Return the listing exactly as it appears, but strip out the images.
::::::::::
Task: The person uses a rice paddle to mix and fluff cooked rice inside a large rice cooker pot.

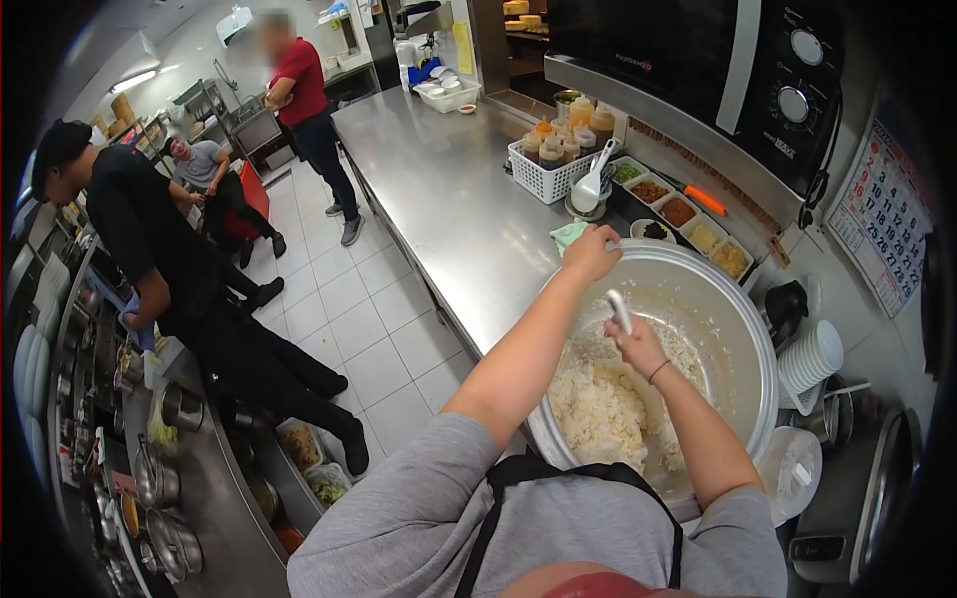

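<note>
Head view, white handle (619, 311) slanting forward-left, right fingers (628, 342) closed round it, left fingers (607, 237) loosely bent by pot (736, 324).

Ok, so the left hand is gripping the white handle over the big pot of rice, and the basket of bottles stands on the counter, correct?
Not quite: the head view shows the right hand gripping the white handle over the big pot of rice; the left hand is up by the rim. The basket of bottles does stand on the counter.
</note>
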`<state>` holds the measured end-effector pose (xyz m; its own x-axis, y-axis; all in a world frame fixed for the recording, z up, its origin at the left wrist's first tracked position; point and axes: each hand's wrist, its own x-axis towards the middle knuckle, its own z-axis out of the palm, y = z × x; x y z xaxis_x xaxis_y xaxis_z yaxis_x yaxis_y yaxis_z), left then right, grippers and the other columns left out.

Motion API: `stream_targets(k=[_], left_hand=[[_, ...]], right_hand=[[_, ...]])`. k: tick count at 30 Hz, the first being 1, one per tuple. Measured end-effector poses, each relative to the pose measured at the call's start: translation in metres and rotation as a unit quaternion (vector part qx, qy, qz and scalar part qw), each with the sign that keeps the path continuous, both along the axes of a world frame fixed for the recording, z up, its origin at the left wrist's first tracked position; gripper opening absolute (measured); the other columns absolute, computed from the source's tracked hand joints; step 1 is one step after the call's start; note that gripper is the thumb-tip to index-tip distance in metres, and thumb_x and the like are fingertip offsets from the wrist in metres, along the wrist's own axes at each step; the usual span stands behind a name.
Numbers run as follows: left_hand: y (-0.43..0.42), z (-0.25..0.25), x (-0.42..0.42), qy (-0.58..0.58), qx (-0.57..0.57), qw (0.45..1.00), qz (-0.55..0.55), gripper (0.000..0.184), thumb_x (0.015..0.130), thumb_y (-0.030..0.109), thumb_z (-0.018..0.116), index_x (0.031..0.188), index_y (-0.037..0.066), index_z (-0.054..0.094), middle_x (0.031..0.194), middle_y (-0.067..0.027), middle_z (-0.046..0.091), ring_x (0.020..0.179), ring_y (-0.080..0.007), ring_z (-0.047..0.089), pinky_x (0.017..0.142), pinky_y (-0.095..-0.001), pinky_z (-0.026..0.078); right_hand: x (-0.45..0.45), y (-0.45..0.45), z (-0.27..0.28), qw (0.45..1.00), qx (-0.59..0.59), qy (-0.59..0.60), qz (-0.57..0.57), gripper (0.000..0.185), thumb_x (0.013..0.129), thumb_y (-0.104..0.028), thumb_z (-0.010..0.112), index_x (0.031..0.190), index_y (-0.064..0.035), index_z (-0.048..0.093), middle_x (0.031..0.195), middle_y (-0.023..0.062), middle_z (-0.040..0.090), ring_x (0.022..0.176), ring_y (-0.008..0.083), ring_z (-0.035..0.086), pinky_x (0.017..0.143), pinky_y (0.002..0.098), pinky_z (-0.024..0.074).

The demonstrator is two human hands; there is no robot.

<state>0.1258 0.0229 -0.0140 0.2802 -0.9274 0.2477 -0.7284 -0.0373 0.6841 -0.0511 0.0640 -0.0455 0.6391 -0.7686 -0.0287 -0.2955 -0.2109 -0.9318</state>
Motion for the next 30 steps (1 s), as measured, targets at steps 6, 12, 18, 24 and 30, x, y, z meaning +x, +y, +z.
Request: stream_targets(k=[6, 12, 18, 24, 30], left_hand=[[0.002, 0.004, -0.002, 0.007, 0.014, 1.0, -0.007, 0.03, 0.074, 0.032, 0.064, 0.099, 0.017, 0.059, 0.099, -0.0084, 0.054, 0.095, -0.0261, 0.055, 0.08, -0.0361, 0.044], [0.008, 0.006, -0.003, -0.011, 0.017, 1.0, -0.003, 0.03, 0.074, 0.033, 0.064, 0.098, 0.017, 0.058, 0.101, -0.0084, 0.054, 0.096, -0.0262, 0.055, 0.079, -0.0366, 0.044], [0.006, 0.007, -0.005, -0.016, 0.023, 1.0, -0.003, 0.029, 0.074, 0.032, 0.064, 0.098, 0.018, 0.058, 0.104, -0.0084, 0.052, 0.096, -0.0261, 0.055, 0.08, -0.0369, 0.044], [0.008, 0.008, -0.008, 0.005, 0.007, 1.0, 0.005, 0.027, 0.073, 0.028, 0.064, 0.096, 0.016, 0.058, 0.104, -0.0093, 0.051, 0.097, -0.027, 0.054, 0.082, -0.0369, 0.043], [-0.008, 0.005, -0.018, 0.047, -0.254, 0.966, 0.03, 0.023, 0.07, 0.008, 0.064, 0.092, 0.006, 0.058, 0.101, -0.0117, 0.049, 0.093, -0.0285, 0.051, 0.081, -0.0352, 0.042]], right_hand=[[-0.026, -0.017, 0.049, 0.969, 0.074, -0.223, -0.078, 0.025, 0.087, -0.032, 0.053, 0.081, -0.0081, 0.053, 0.051, -0.0044, 0.039, 0.041, 0.0047, 0.034, 0.037, 0.0228, 0.027], [-0.011, -0.016, 0.004, 0.96, 0.184, -0.181, -0.106, 0.027, 0.088, -0.03, 0.052, 0.077, -0.0064, 0.047, 0.048, -0.0038, 0.031, 0.037, 0.0059, 0.026, 0.036, 0.0227, 0.0221], [-0.018, -0.022, -0.016, 0.947, 0.233, -0.2, -0.093, 0.027, 0.088, -0.031, 0.053, 0.079, -0.0071, 0.046, 0.049, -0.0032, 0.032, 0.037, 0.0069, 0.026, 0.036, 0.0232, 0.024], [-0.02, -0.045, -0.013, 0.958, -0.092, -0.163, -0.218, 0.024, 0.087, -0.027, 0.055, 0.094, -0.0047, 0.048, 0.065, 0.0029, 0.046, 0.057, 0.0138, 0.046, 0.056, 0.0271, 0.0404], [-0.01, 0.022, 0.063, 0.955, 0.015, -0.217, 0.2, 0.034, 0.09, -0.032, 0.046, 0.083, -0.0001, 0.054, 0.082, 0.0089, 0.056, 0.084, 0.0191, 0.055, 0.077, 0.031, 0.0437]])
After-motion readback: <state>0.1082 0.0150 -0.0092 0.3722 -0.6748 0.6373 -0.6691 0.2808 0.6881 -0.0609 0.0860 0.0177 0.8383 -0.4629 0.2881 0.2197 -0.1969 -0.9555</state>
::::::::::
**Response to this task:**
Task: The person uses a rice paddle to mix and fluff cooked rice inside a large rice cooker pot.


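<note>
Head view, white handle (619, 311) slanting forward-left, right fingers (628, 342) closed round it, left fingers (607, 237) loosely bent by pot (736, 324).

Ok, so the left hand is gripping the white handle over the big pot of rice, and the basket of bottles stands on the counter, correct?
Not quite: the head view shows the right hand gripping the white handle over the big pot of rice; the left hand is up by the rim. The basket of bottles does stand on the counter.
</note>
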`<state>` holds the measured end-effector pose (xyz m; its own x-axis, y-axis; all in a world frame fixed for the recording, z up, its origin at the left wrist's first tracked position; point and axes: each hand's wrist, its own x-axis towards the middle knuckle, its own z-axis out of the palm, y = z × x; x y z xaxis_x xaxis_y xaxis_z yaxis_x yaxis_y yaxis_z), left then right, grippers and the other columns left out.

Motion API: `stream_targets(k=[_], left_hand=[[_, ...]], right_hand=[[_, ...]])`. k: tick count at 30 Hz, the first being 1, one per tuple. Measured end-effector poses, each relative to the pose measured at the call's start: translation in metres and rotation as a unit quaternion (vector part qx, qy, qz and scalar part qw), each with the sign that keeps the path continuous, both along the axes of a world frame fixed for the recording, z up, its origin at the left wrist's first tracked position; gripper opening absolute (measured); the other columns absolute, computed from the source's tracked hand joints; step 1 is one step after the call's start; note that gripper is the thumb-tip to index-tip distance in metres, and thumb_x and the like are fingertip offsets from the wrist in metres, along the wrist's own axes at each step; the usual span stands behind a name.
Numbers run as follows: left_hand: y (-0.43..0.42), z (-0.25..0.25), x (-0.42..0.42), qy (-0.58..0.58), qx (-0.57..0.57), qw (0.45..1.00), qz (-0.55..0.55), gripper (0.000..0.184), thumb_x (0.015..0.130), thumb_y (-0.030..0.109), thumb_z (-0.018..0.116), index_x (0.031..0.188), index_y (-0.037..0.066), index_z (-0.054..0.094), middle_x (0.031..0.194), middle_y (-0.067..0.027), middle_z (-0.046..0.091), ring_x (0.020..0.179), ring_y (-0.080..0.007), ring_z (-0.047..0.089), pinky_x (0.017..0.142), pinky_y (-0.095..-0.001), pinky_z (-0.026..0.078); right_hand: x (-0.45..0.45), y (-0.45..0.45), z (-0.27..0.28), qw (0.45..1.00), qx (-0.59..0.59), qy (-0.59..0.60), qz (-0.57..0.57), gripper (0.000..0.185), thumb_x (0.013..0.129), thumb_y (-0.104..0.028), thumb_z (-0.010..0.112), index_x (0.031..0.190), index_y (-0.064..0.035), index_z (-0.048..0.093), middle_x (0.031..0.195), middle_y (-0.023..0.062), middle_z (-0.040..0.090), ring_x (0.022..0.176), ring_y (-0.008..0.083), ring_z (-0.035..0.086), pinky_x (0.017..0.143), pinky_y (0.002..0.098), pinky_z (-0.024..0.074).

The demonstrator is two human hands; there is no robot.

<state>0.1258 0.0229 -0.0140 0.2802 -0.9274 0.2477 -0.7284 -0.0373 0.6841 -0.0511 0.0640 -0.0455 0.6391 -0.7686 -0.0287 -0.2955 -0.2109 -0.9318</state>
Motion for the next 30 steps (1 s), as measured, targets at steps 6, 12, 18, 24 and 30, x, y, z meaning +x, +y, +z.
Request: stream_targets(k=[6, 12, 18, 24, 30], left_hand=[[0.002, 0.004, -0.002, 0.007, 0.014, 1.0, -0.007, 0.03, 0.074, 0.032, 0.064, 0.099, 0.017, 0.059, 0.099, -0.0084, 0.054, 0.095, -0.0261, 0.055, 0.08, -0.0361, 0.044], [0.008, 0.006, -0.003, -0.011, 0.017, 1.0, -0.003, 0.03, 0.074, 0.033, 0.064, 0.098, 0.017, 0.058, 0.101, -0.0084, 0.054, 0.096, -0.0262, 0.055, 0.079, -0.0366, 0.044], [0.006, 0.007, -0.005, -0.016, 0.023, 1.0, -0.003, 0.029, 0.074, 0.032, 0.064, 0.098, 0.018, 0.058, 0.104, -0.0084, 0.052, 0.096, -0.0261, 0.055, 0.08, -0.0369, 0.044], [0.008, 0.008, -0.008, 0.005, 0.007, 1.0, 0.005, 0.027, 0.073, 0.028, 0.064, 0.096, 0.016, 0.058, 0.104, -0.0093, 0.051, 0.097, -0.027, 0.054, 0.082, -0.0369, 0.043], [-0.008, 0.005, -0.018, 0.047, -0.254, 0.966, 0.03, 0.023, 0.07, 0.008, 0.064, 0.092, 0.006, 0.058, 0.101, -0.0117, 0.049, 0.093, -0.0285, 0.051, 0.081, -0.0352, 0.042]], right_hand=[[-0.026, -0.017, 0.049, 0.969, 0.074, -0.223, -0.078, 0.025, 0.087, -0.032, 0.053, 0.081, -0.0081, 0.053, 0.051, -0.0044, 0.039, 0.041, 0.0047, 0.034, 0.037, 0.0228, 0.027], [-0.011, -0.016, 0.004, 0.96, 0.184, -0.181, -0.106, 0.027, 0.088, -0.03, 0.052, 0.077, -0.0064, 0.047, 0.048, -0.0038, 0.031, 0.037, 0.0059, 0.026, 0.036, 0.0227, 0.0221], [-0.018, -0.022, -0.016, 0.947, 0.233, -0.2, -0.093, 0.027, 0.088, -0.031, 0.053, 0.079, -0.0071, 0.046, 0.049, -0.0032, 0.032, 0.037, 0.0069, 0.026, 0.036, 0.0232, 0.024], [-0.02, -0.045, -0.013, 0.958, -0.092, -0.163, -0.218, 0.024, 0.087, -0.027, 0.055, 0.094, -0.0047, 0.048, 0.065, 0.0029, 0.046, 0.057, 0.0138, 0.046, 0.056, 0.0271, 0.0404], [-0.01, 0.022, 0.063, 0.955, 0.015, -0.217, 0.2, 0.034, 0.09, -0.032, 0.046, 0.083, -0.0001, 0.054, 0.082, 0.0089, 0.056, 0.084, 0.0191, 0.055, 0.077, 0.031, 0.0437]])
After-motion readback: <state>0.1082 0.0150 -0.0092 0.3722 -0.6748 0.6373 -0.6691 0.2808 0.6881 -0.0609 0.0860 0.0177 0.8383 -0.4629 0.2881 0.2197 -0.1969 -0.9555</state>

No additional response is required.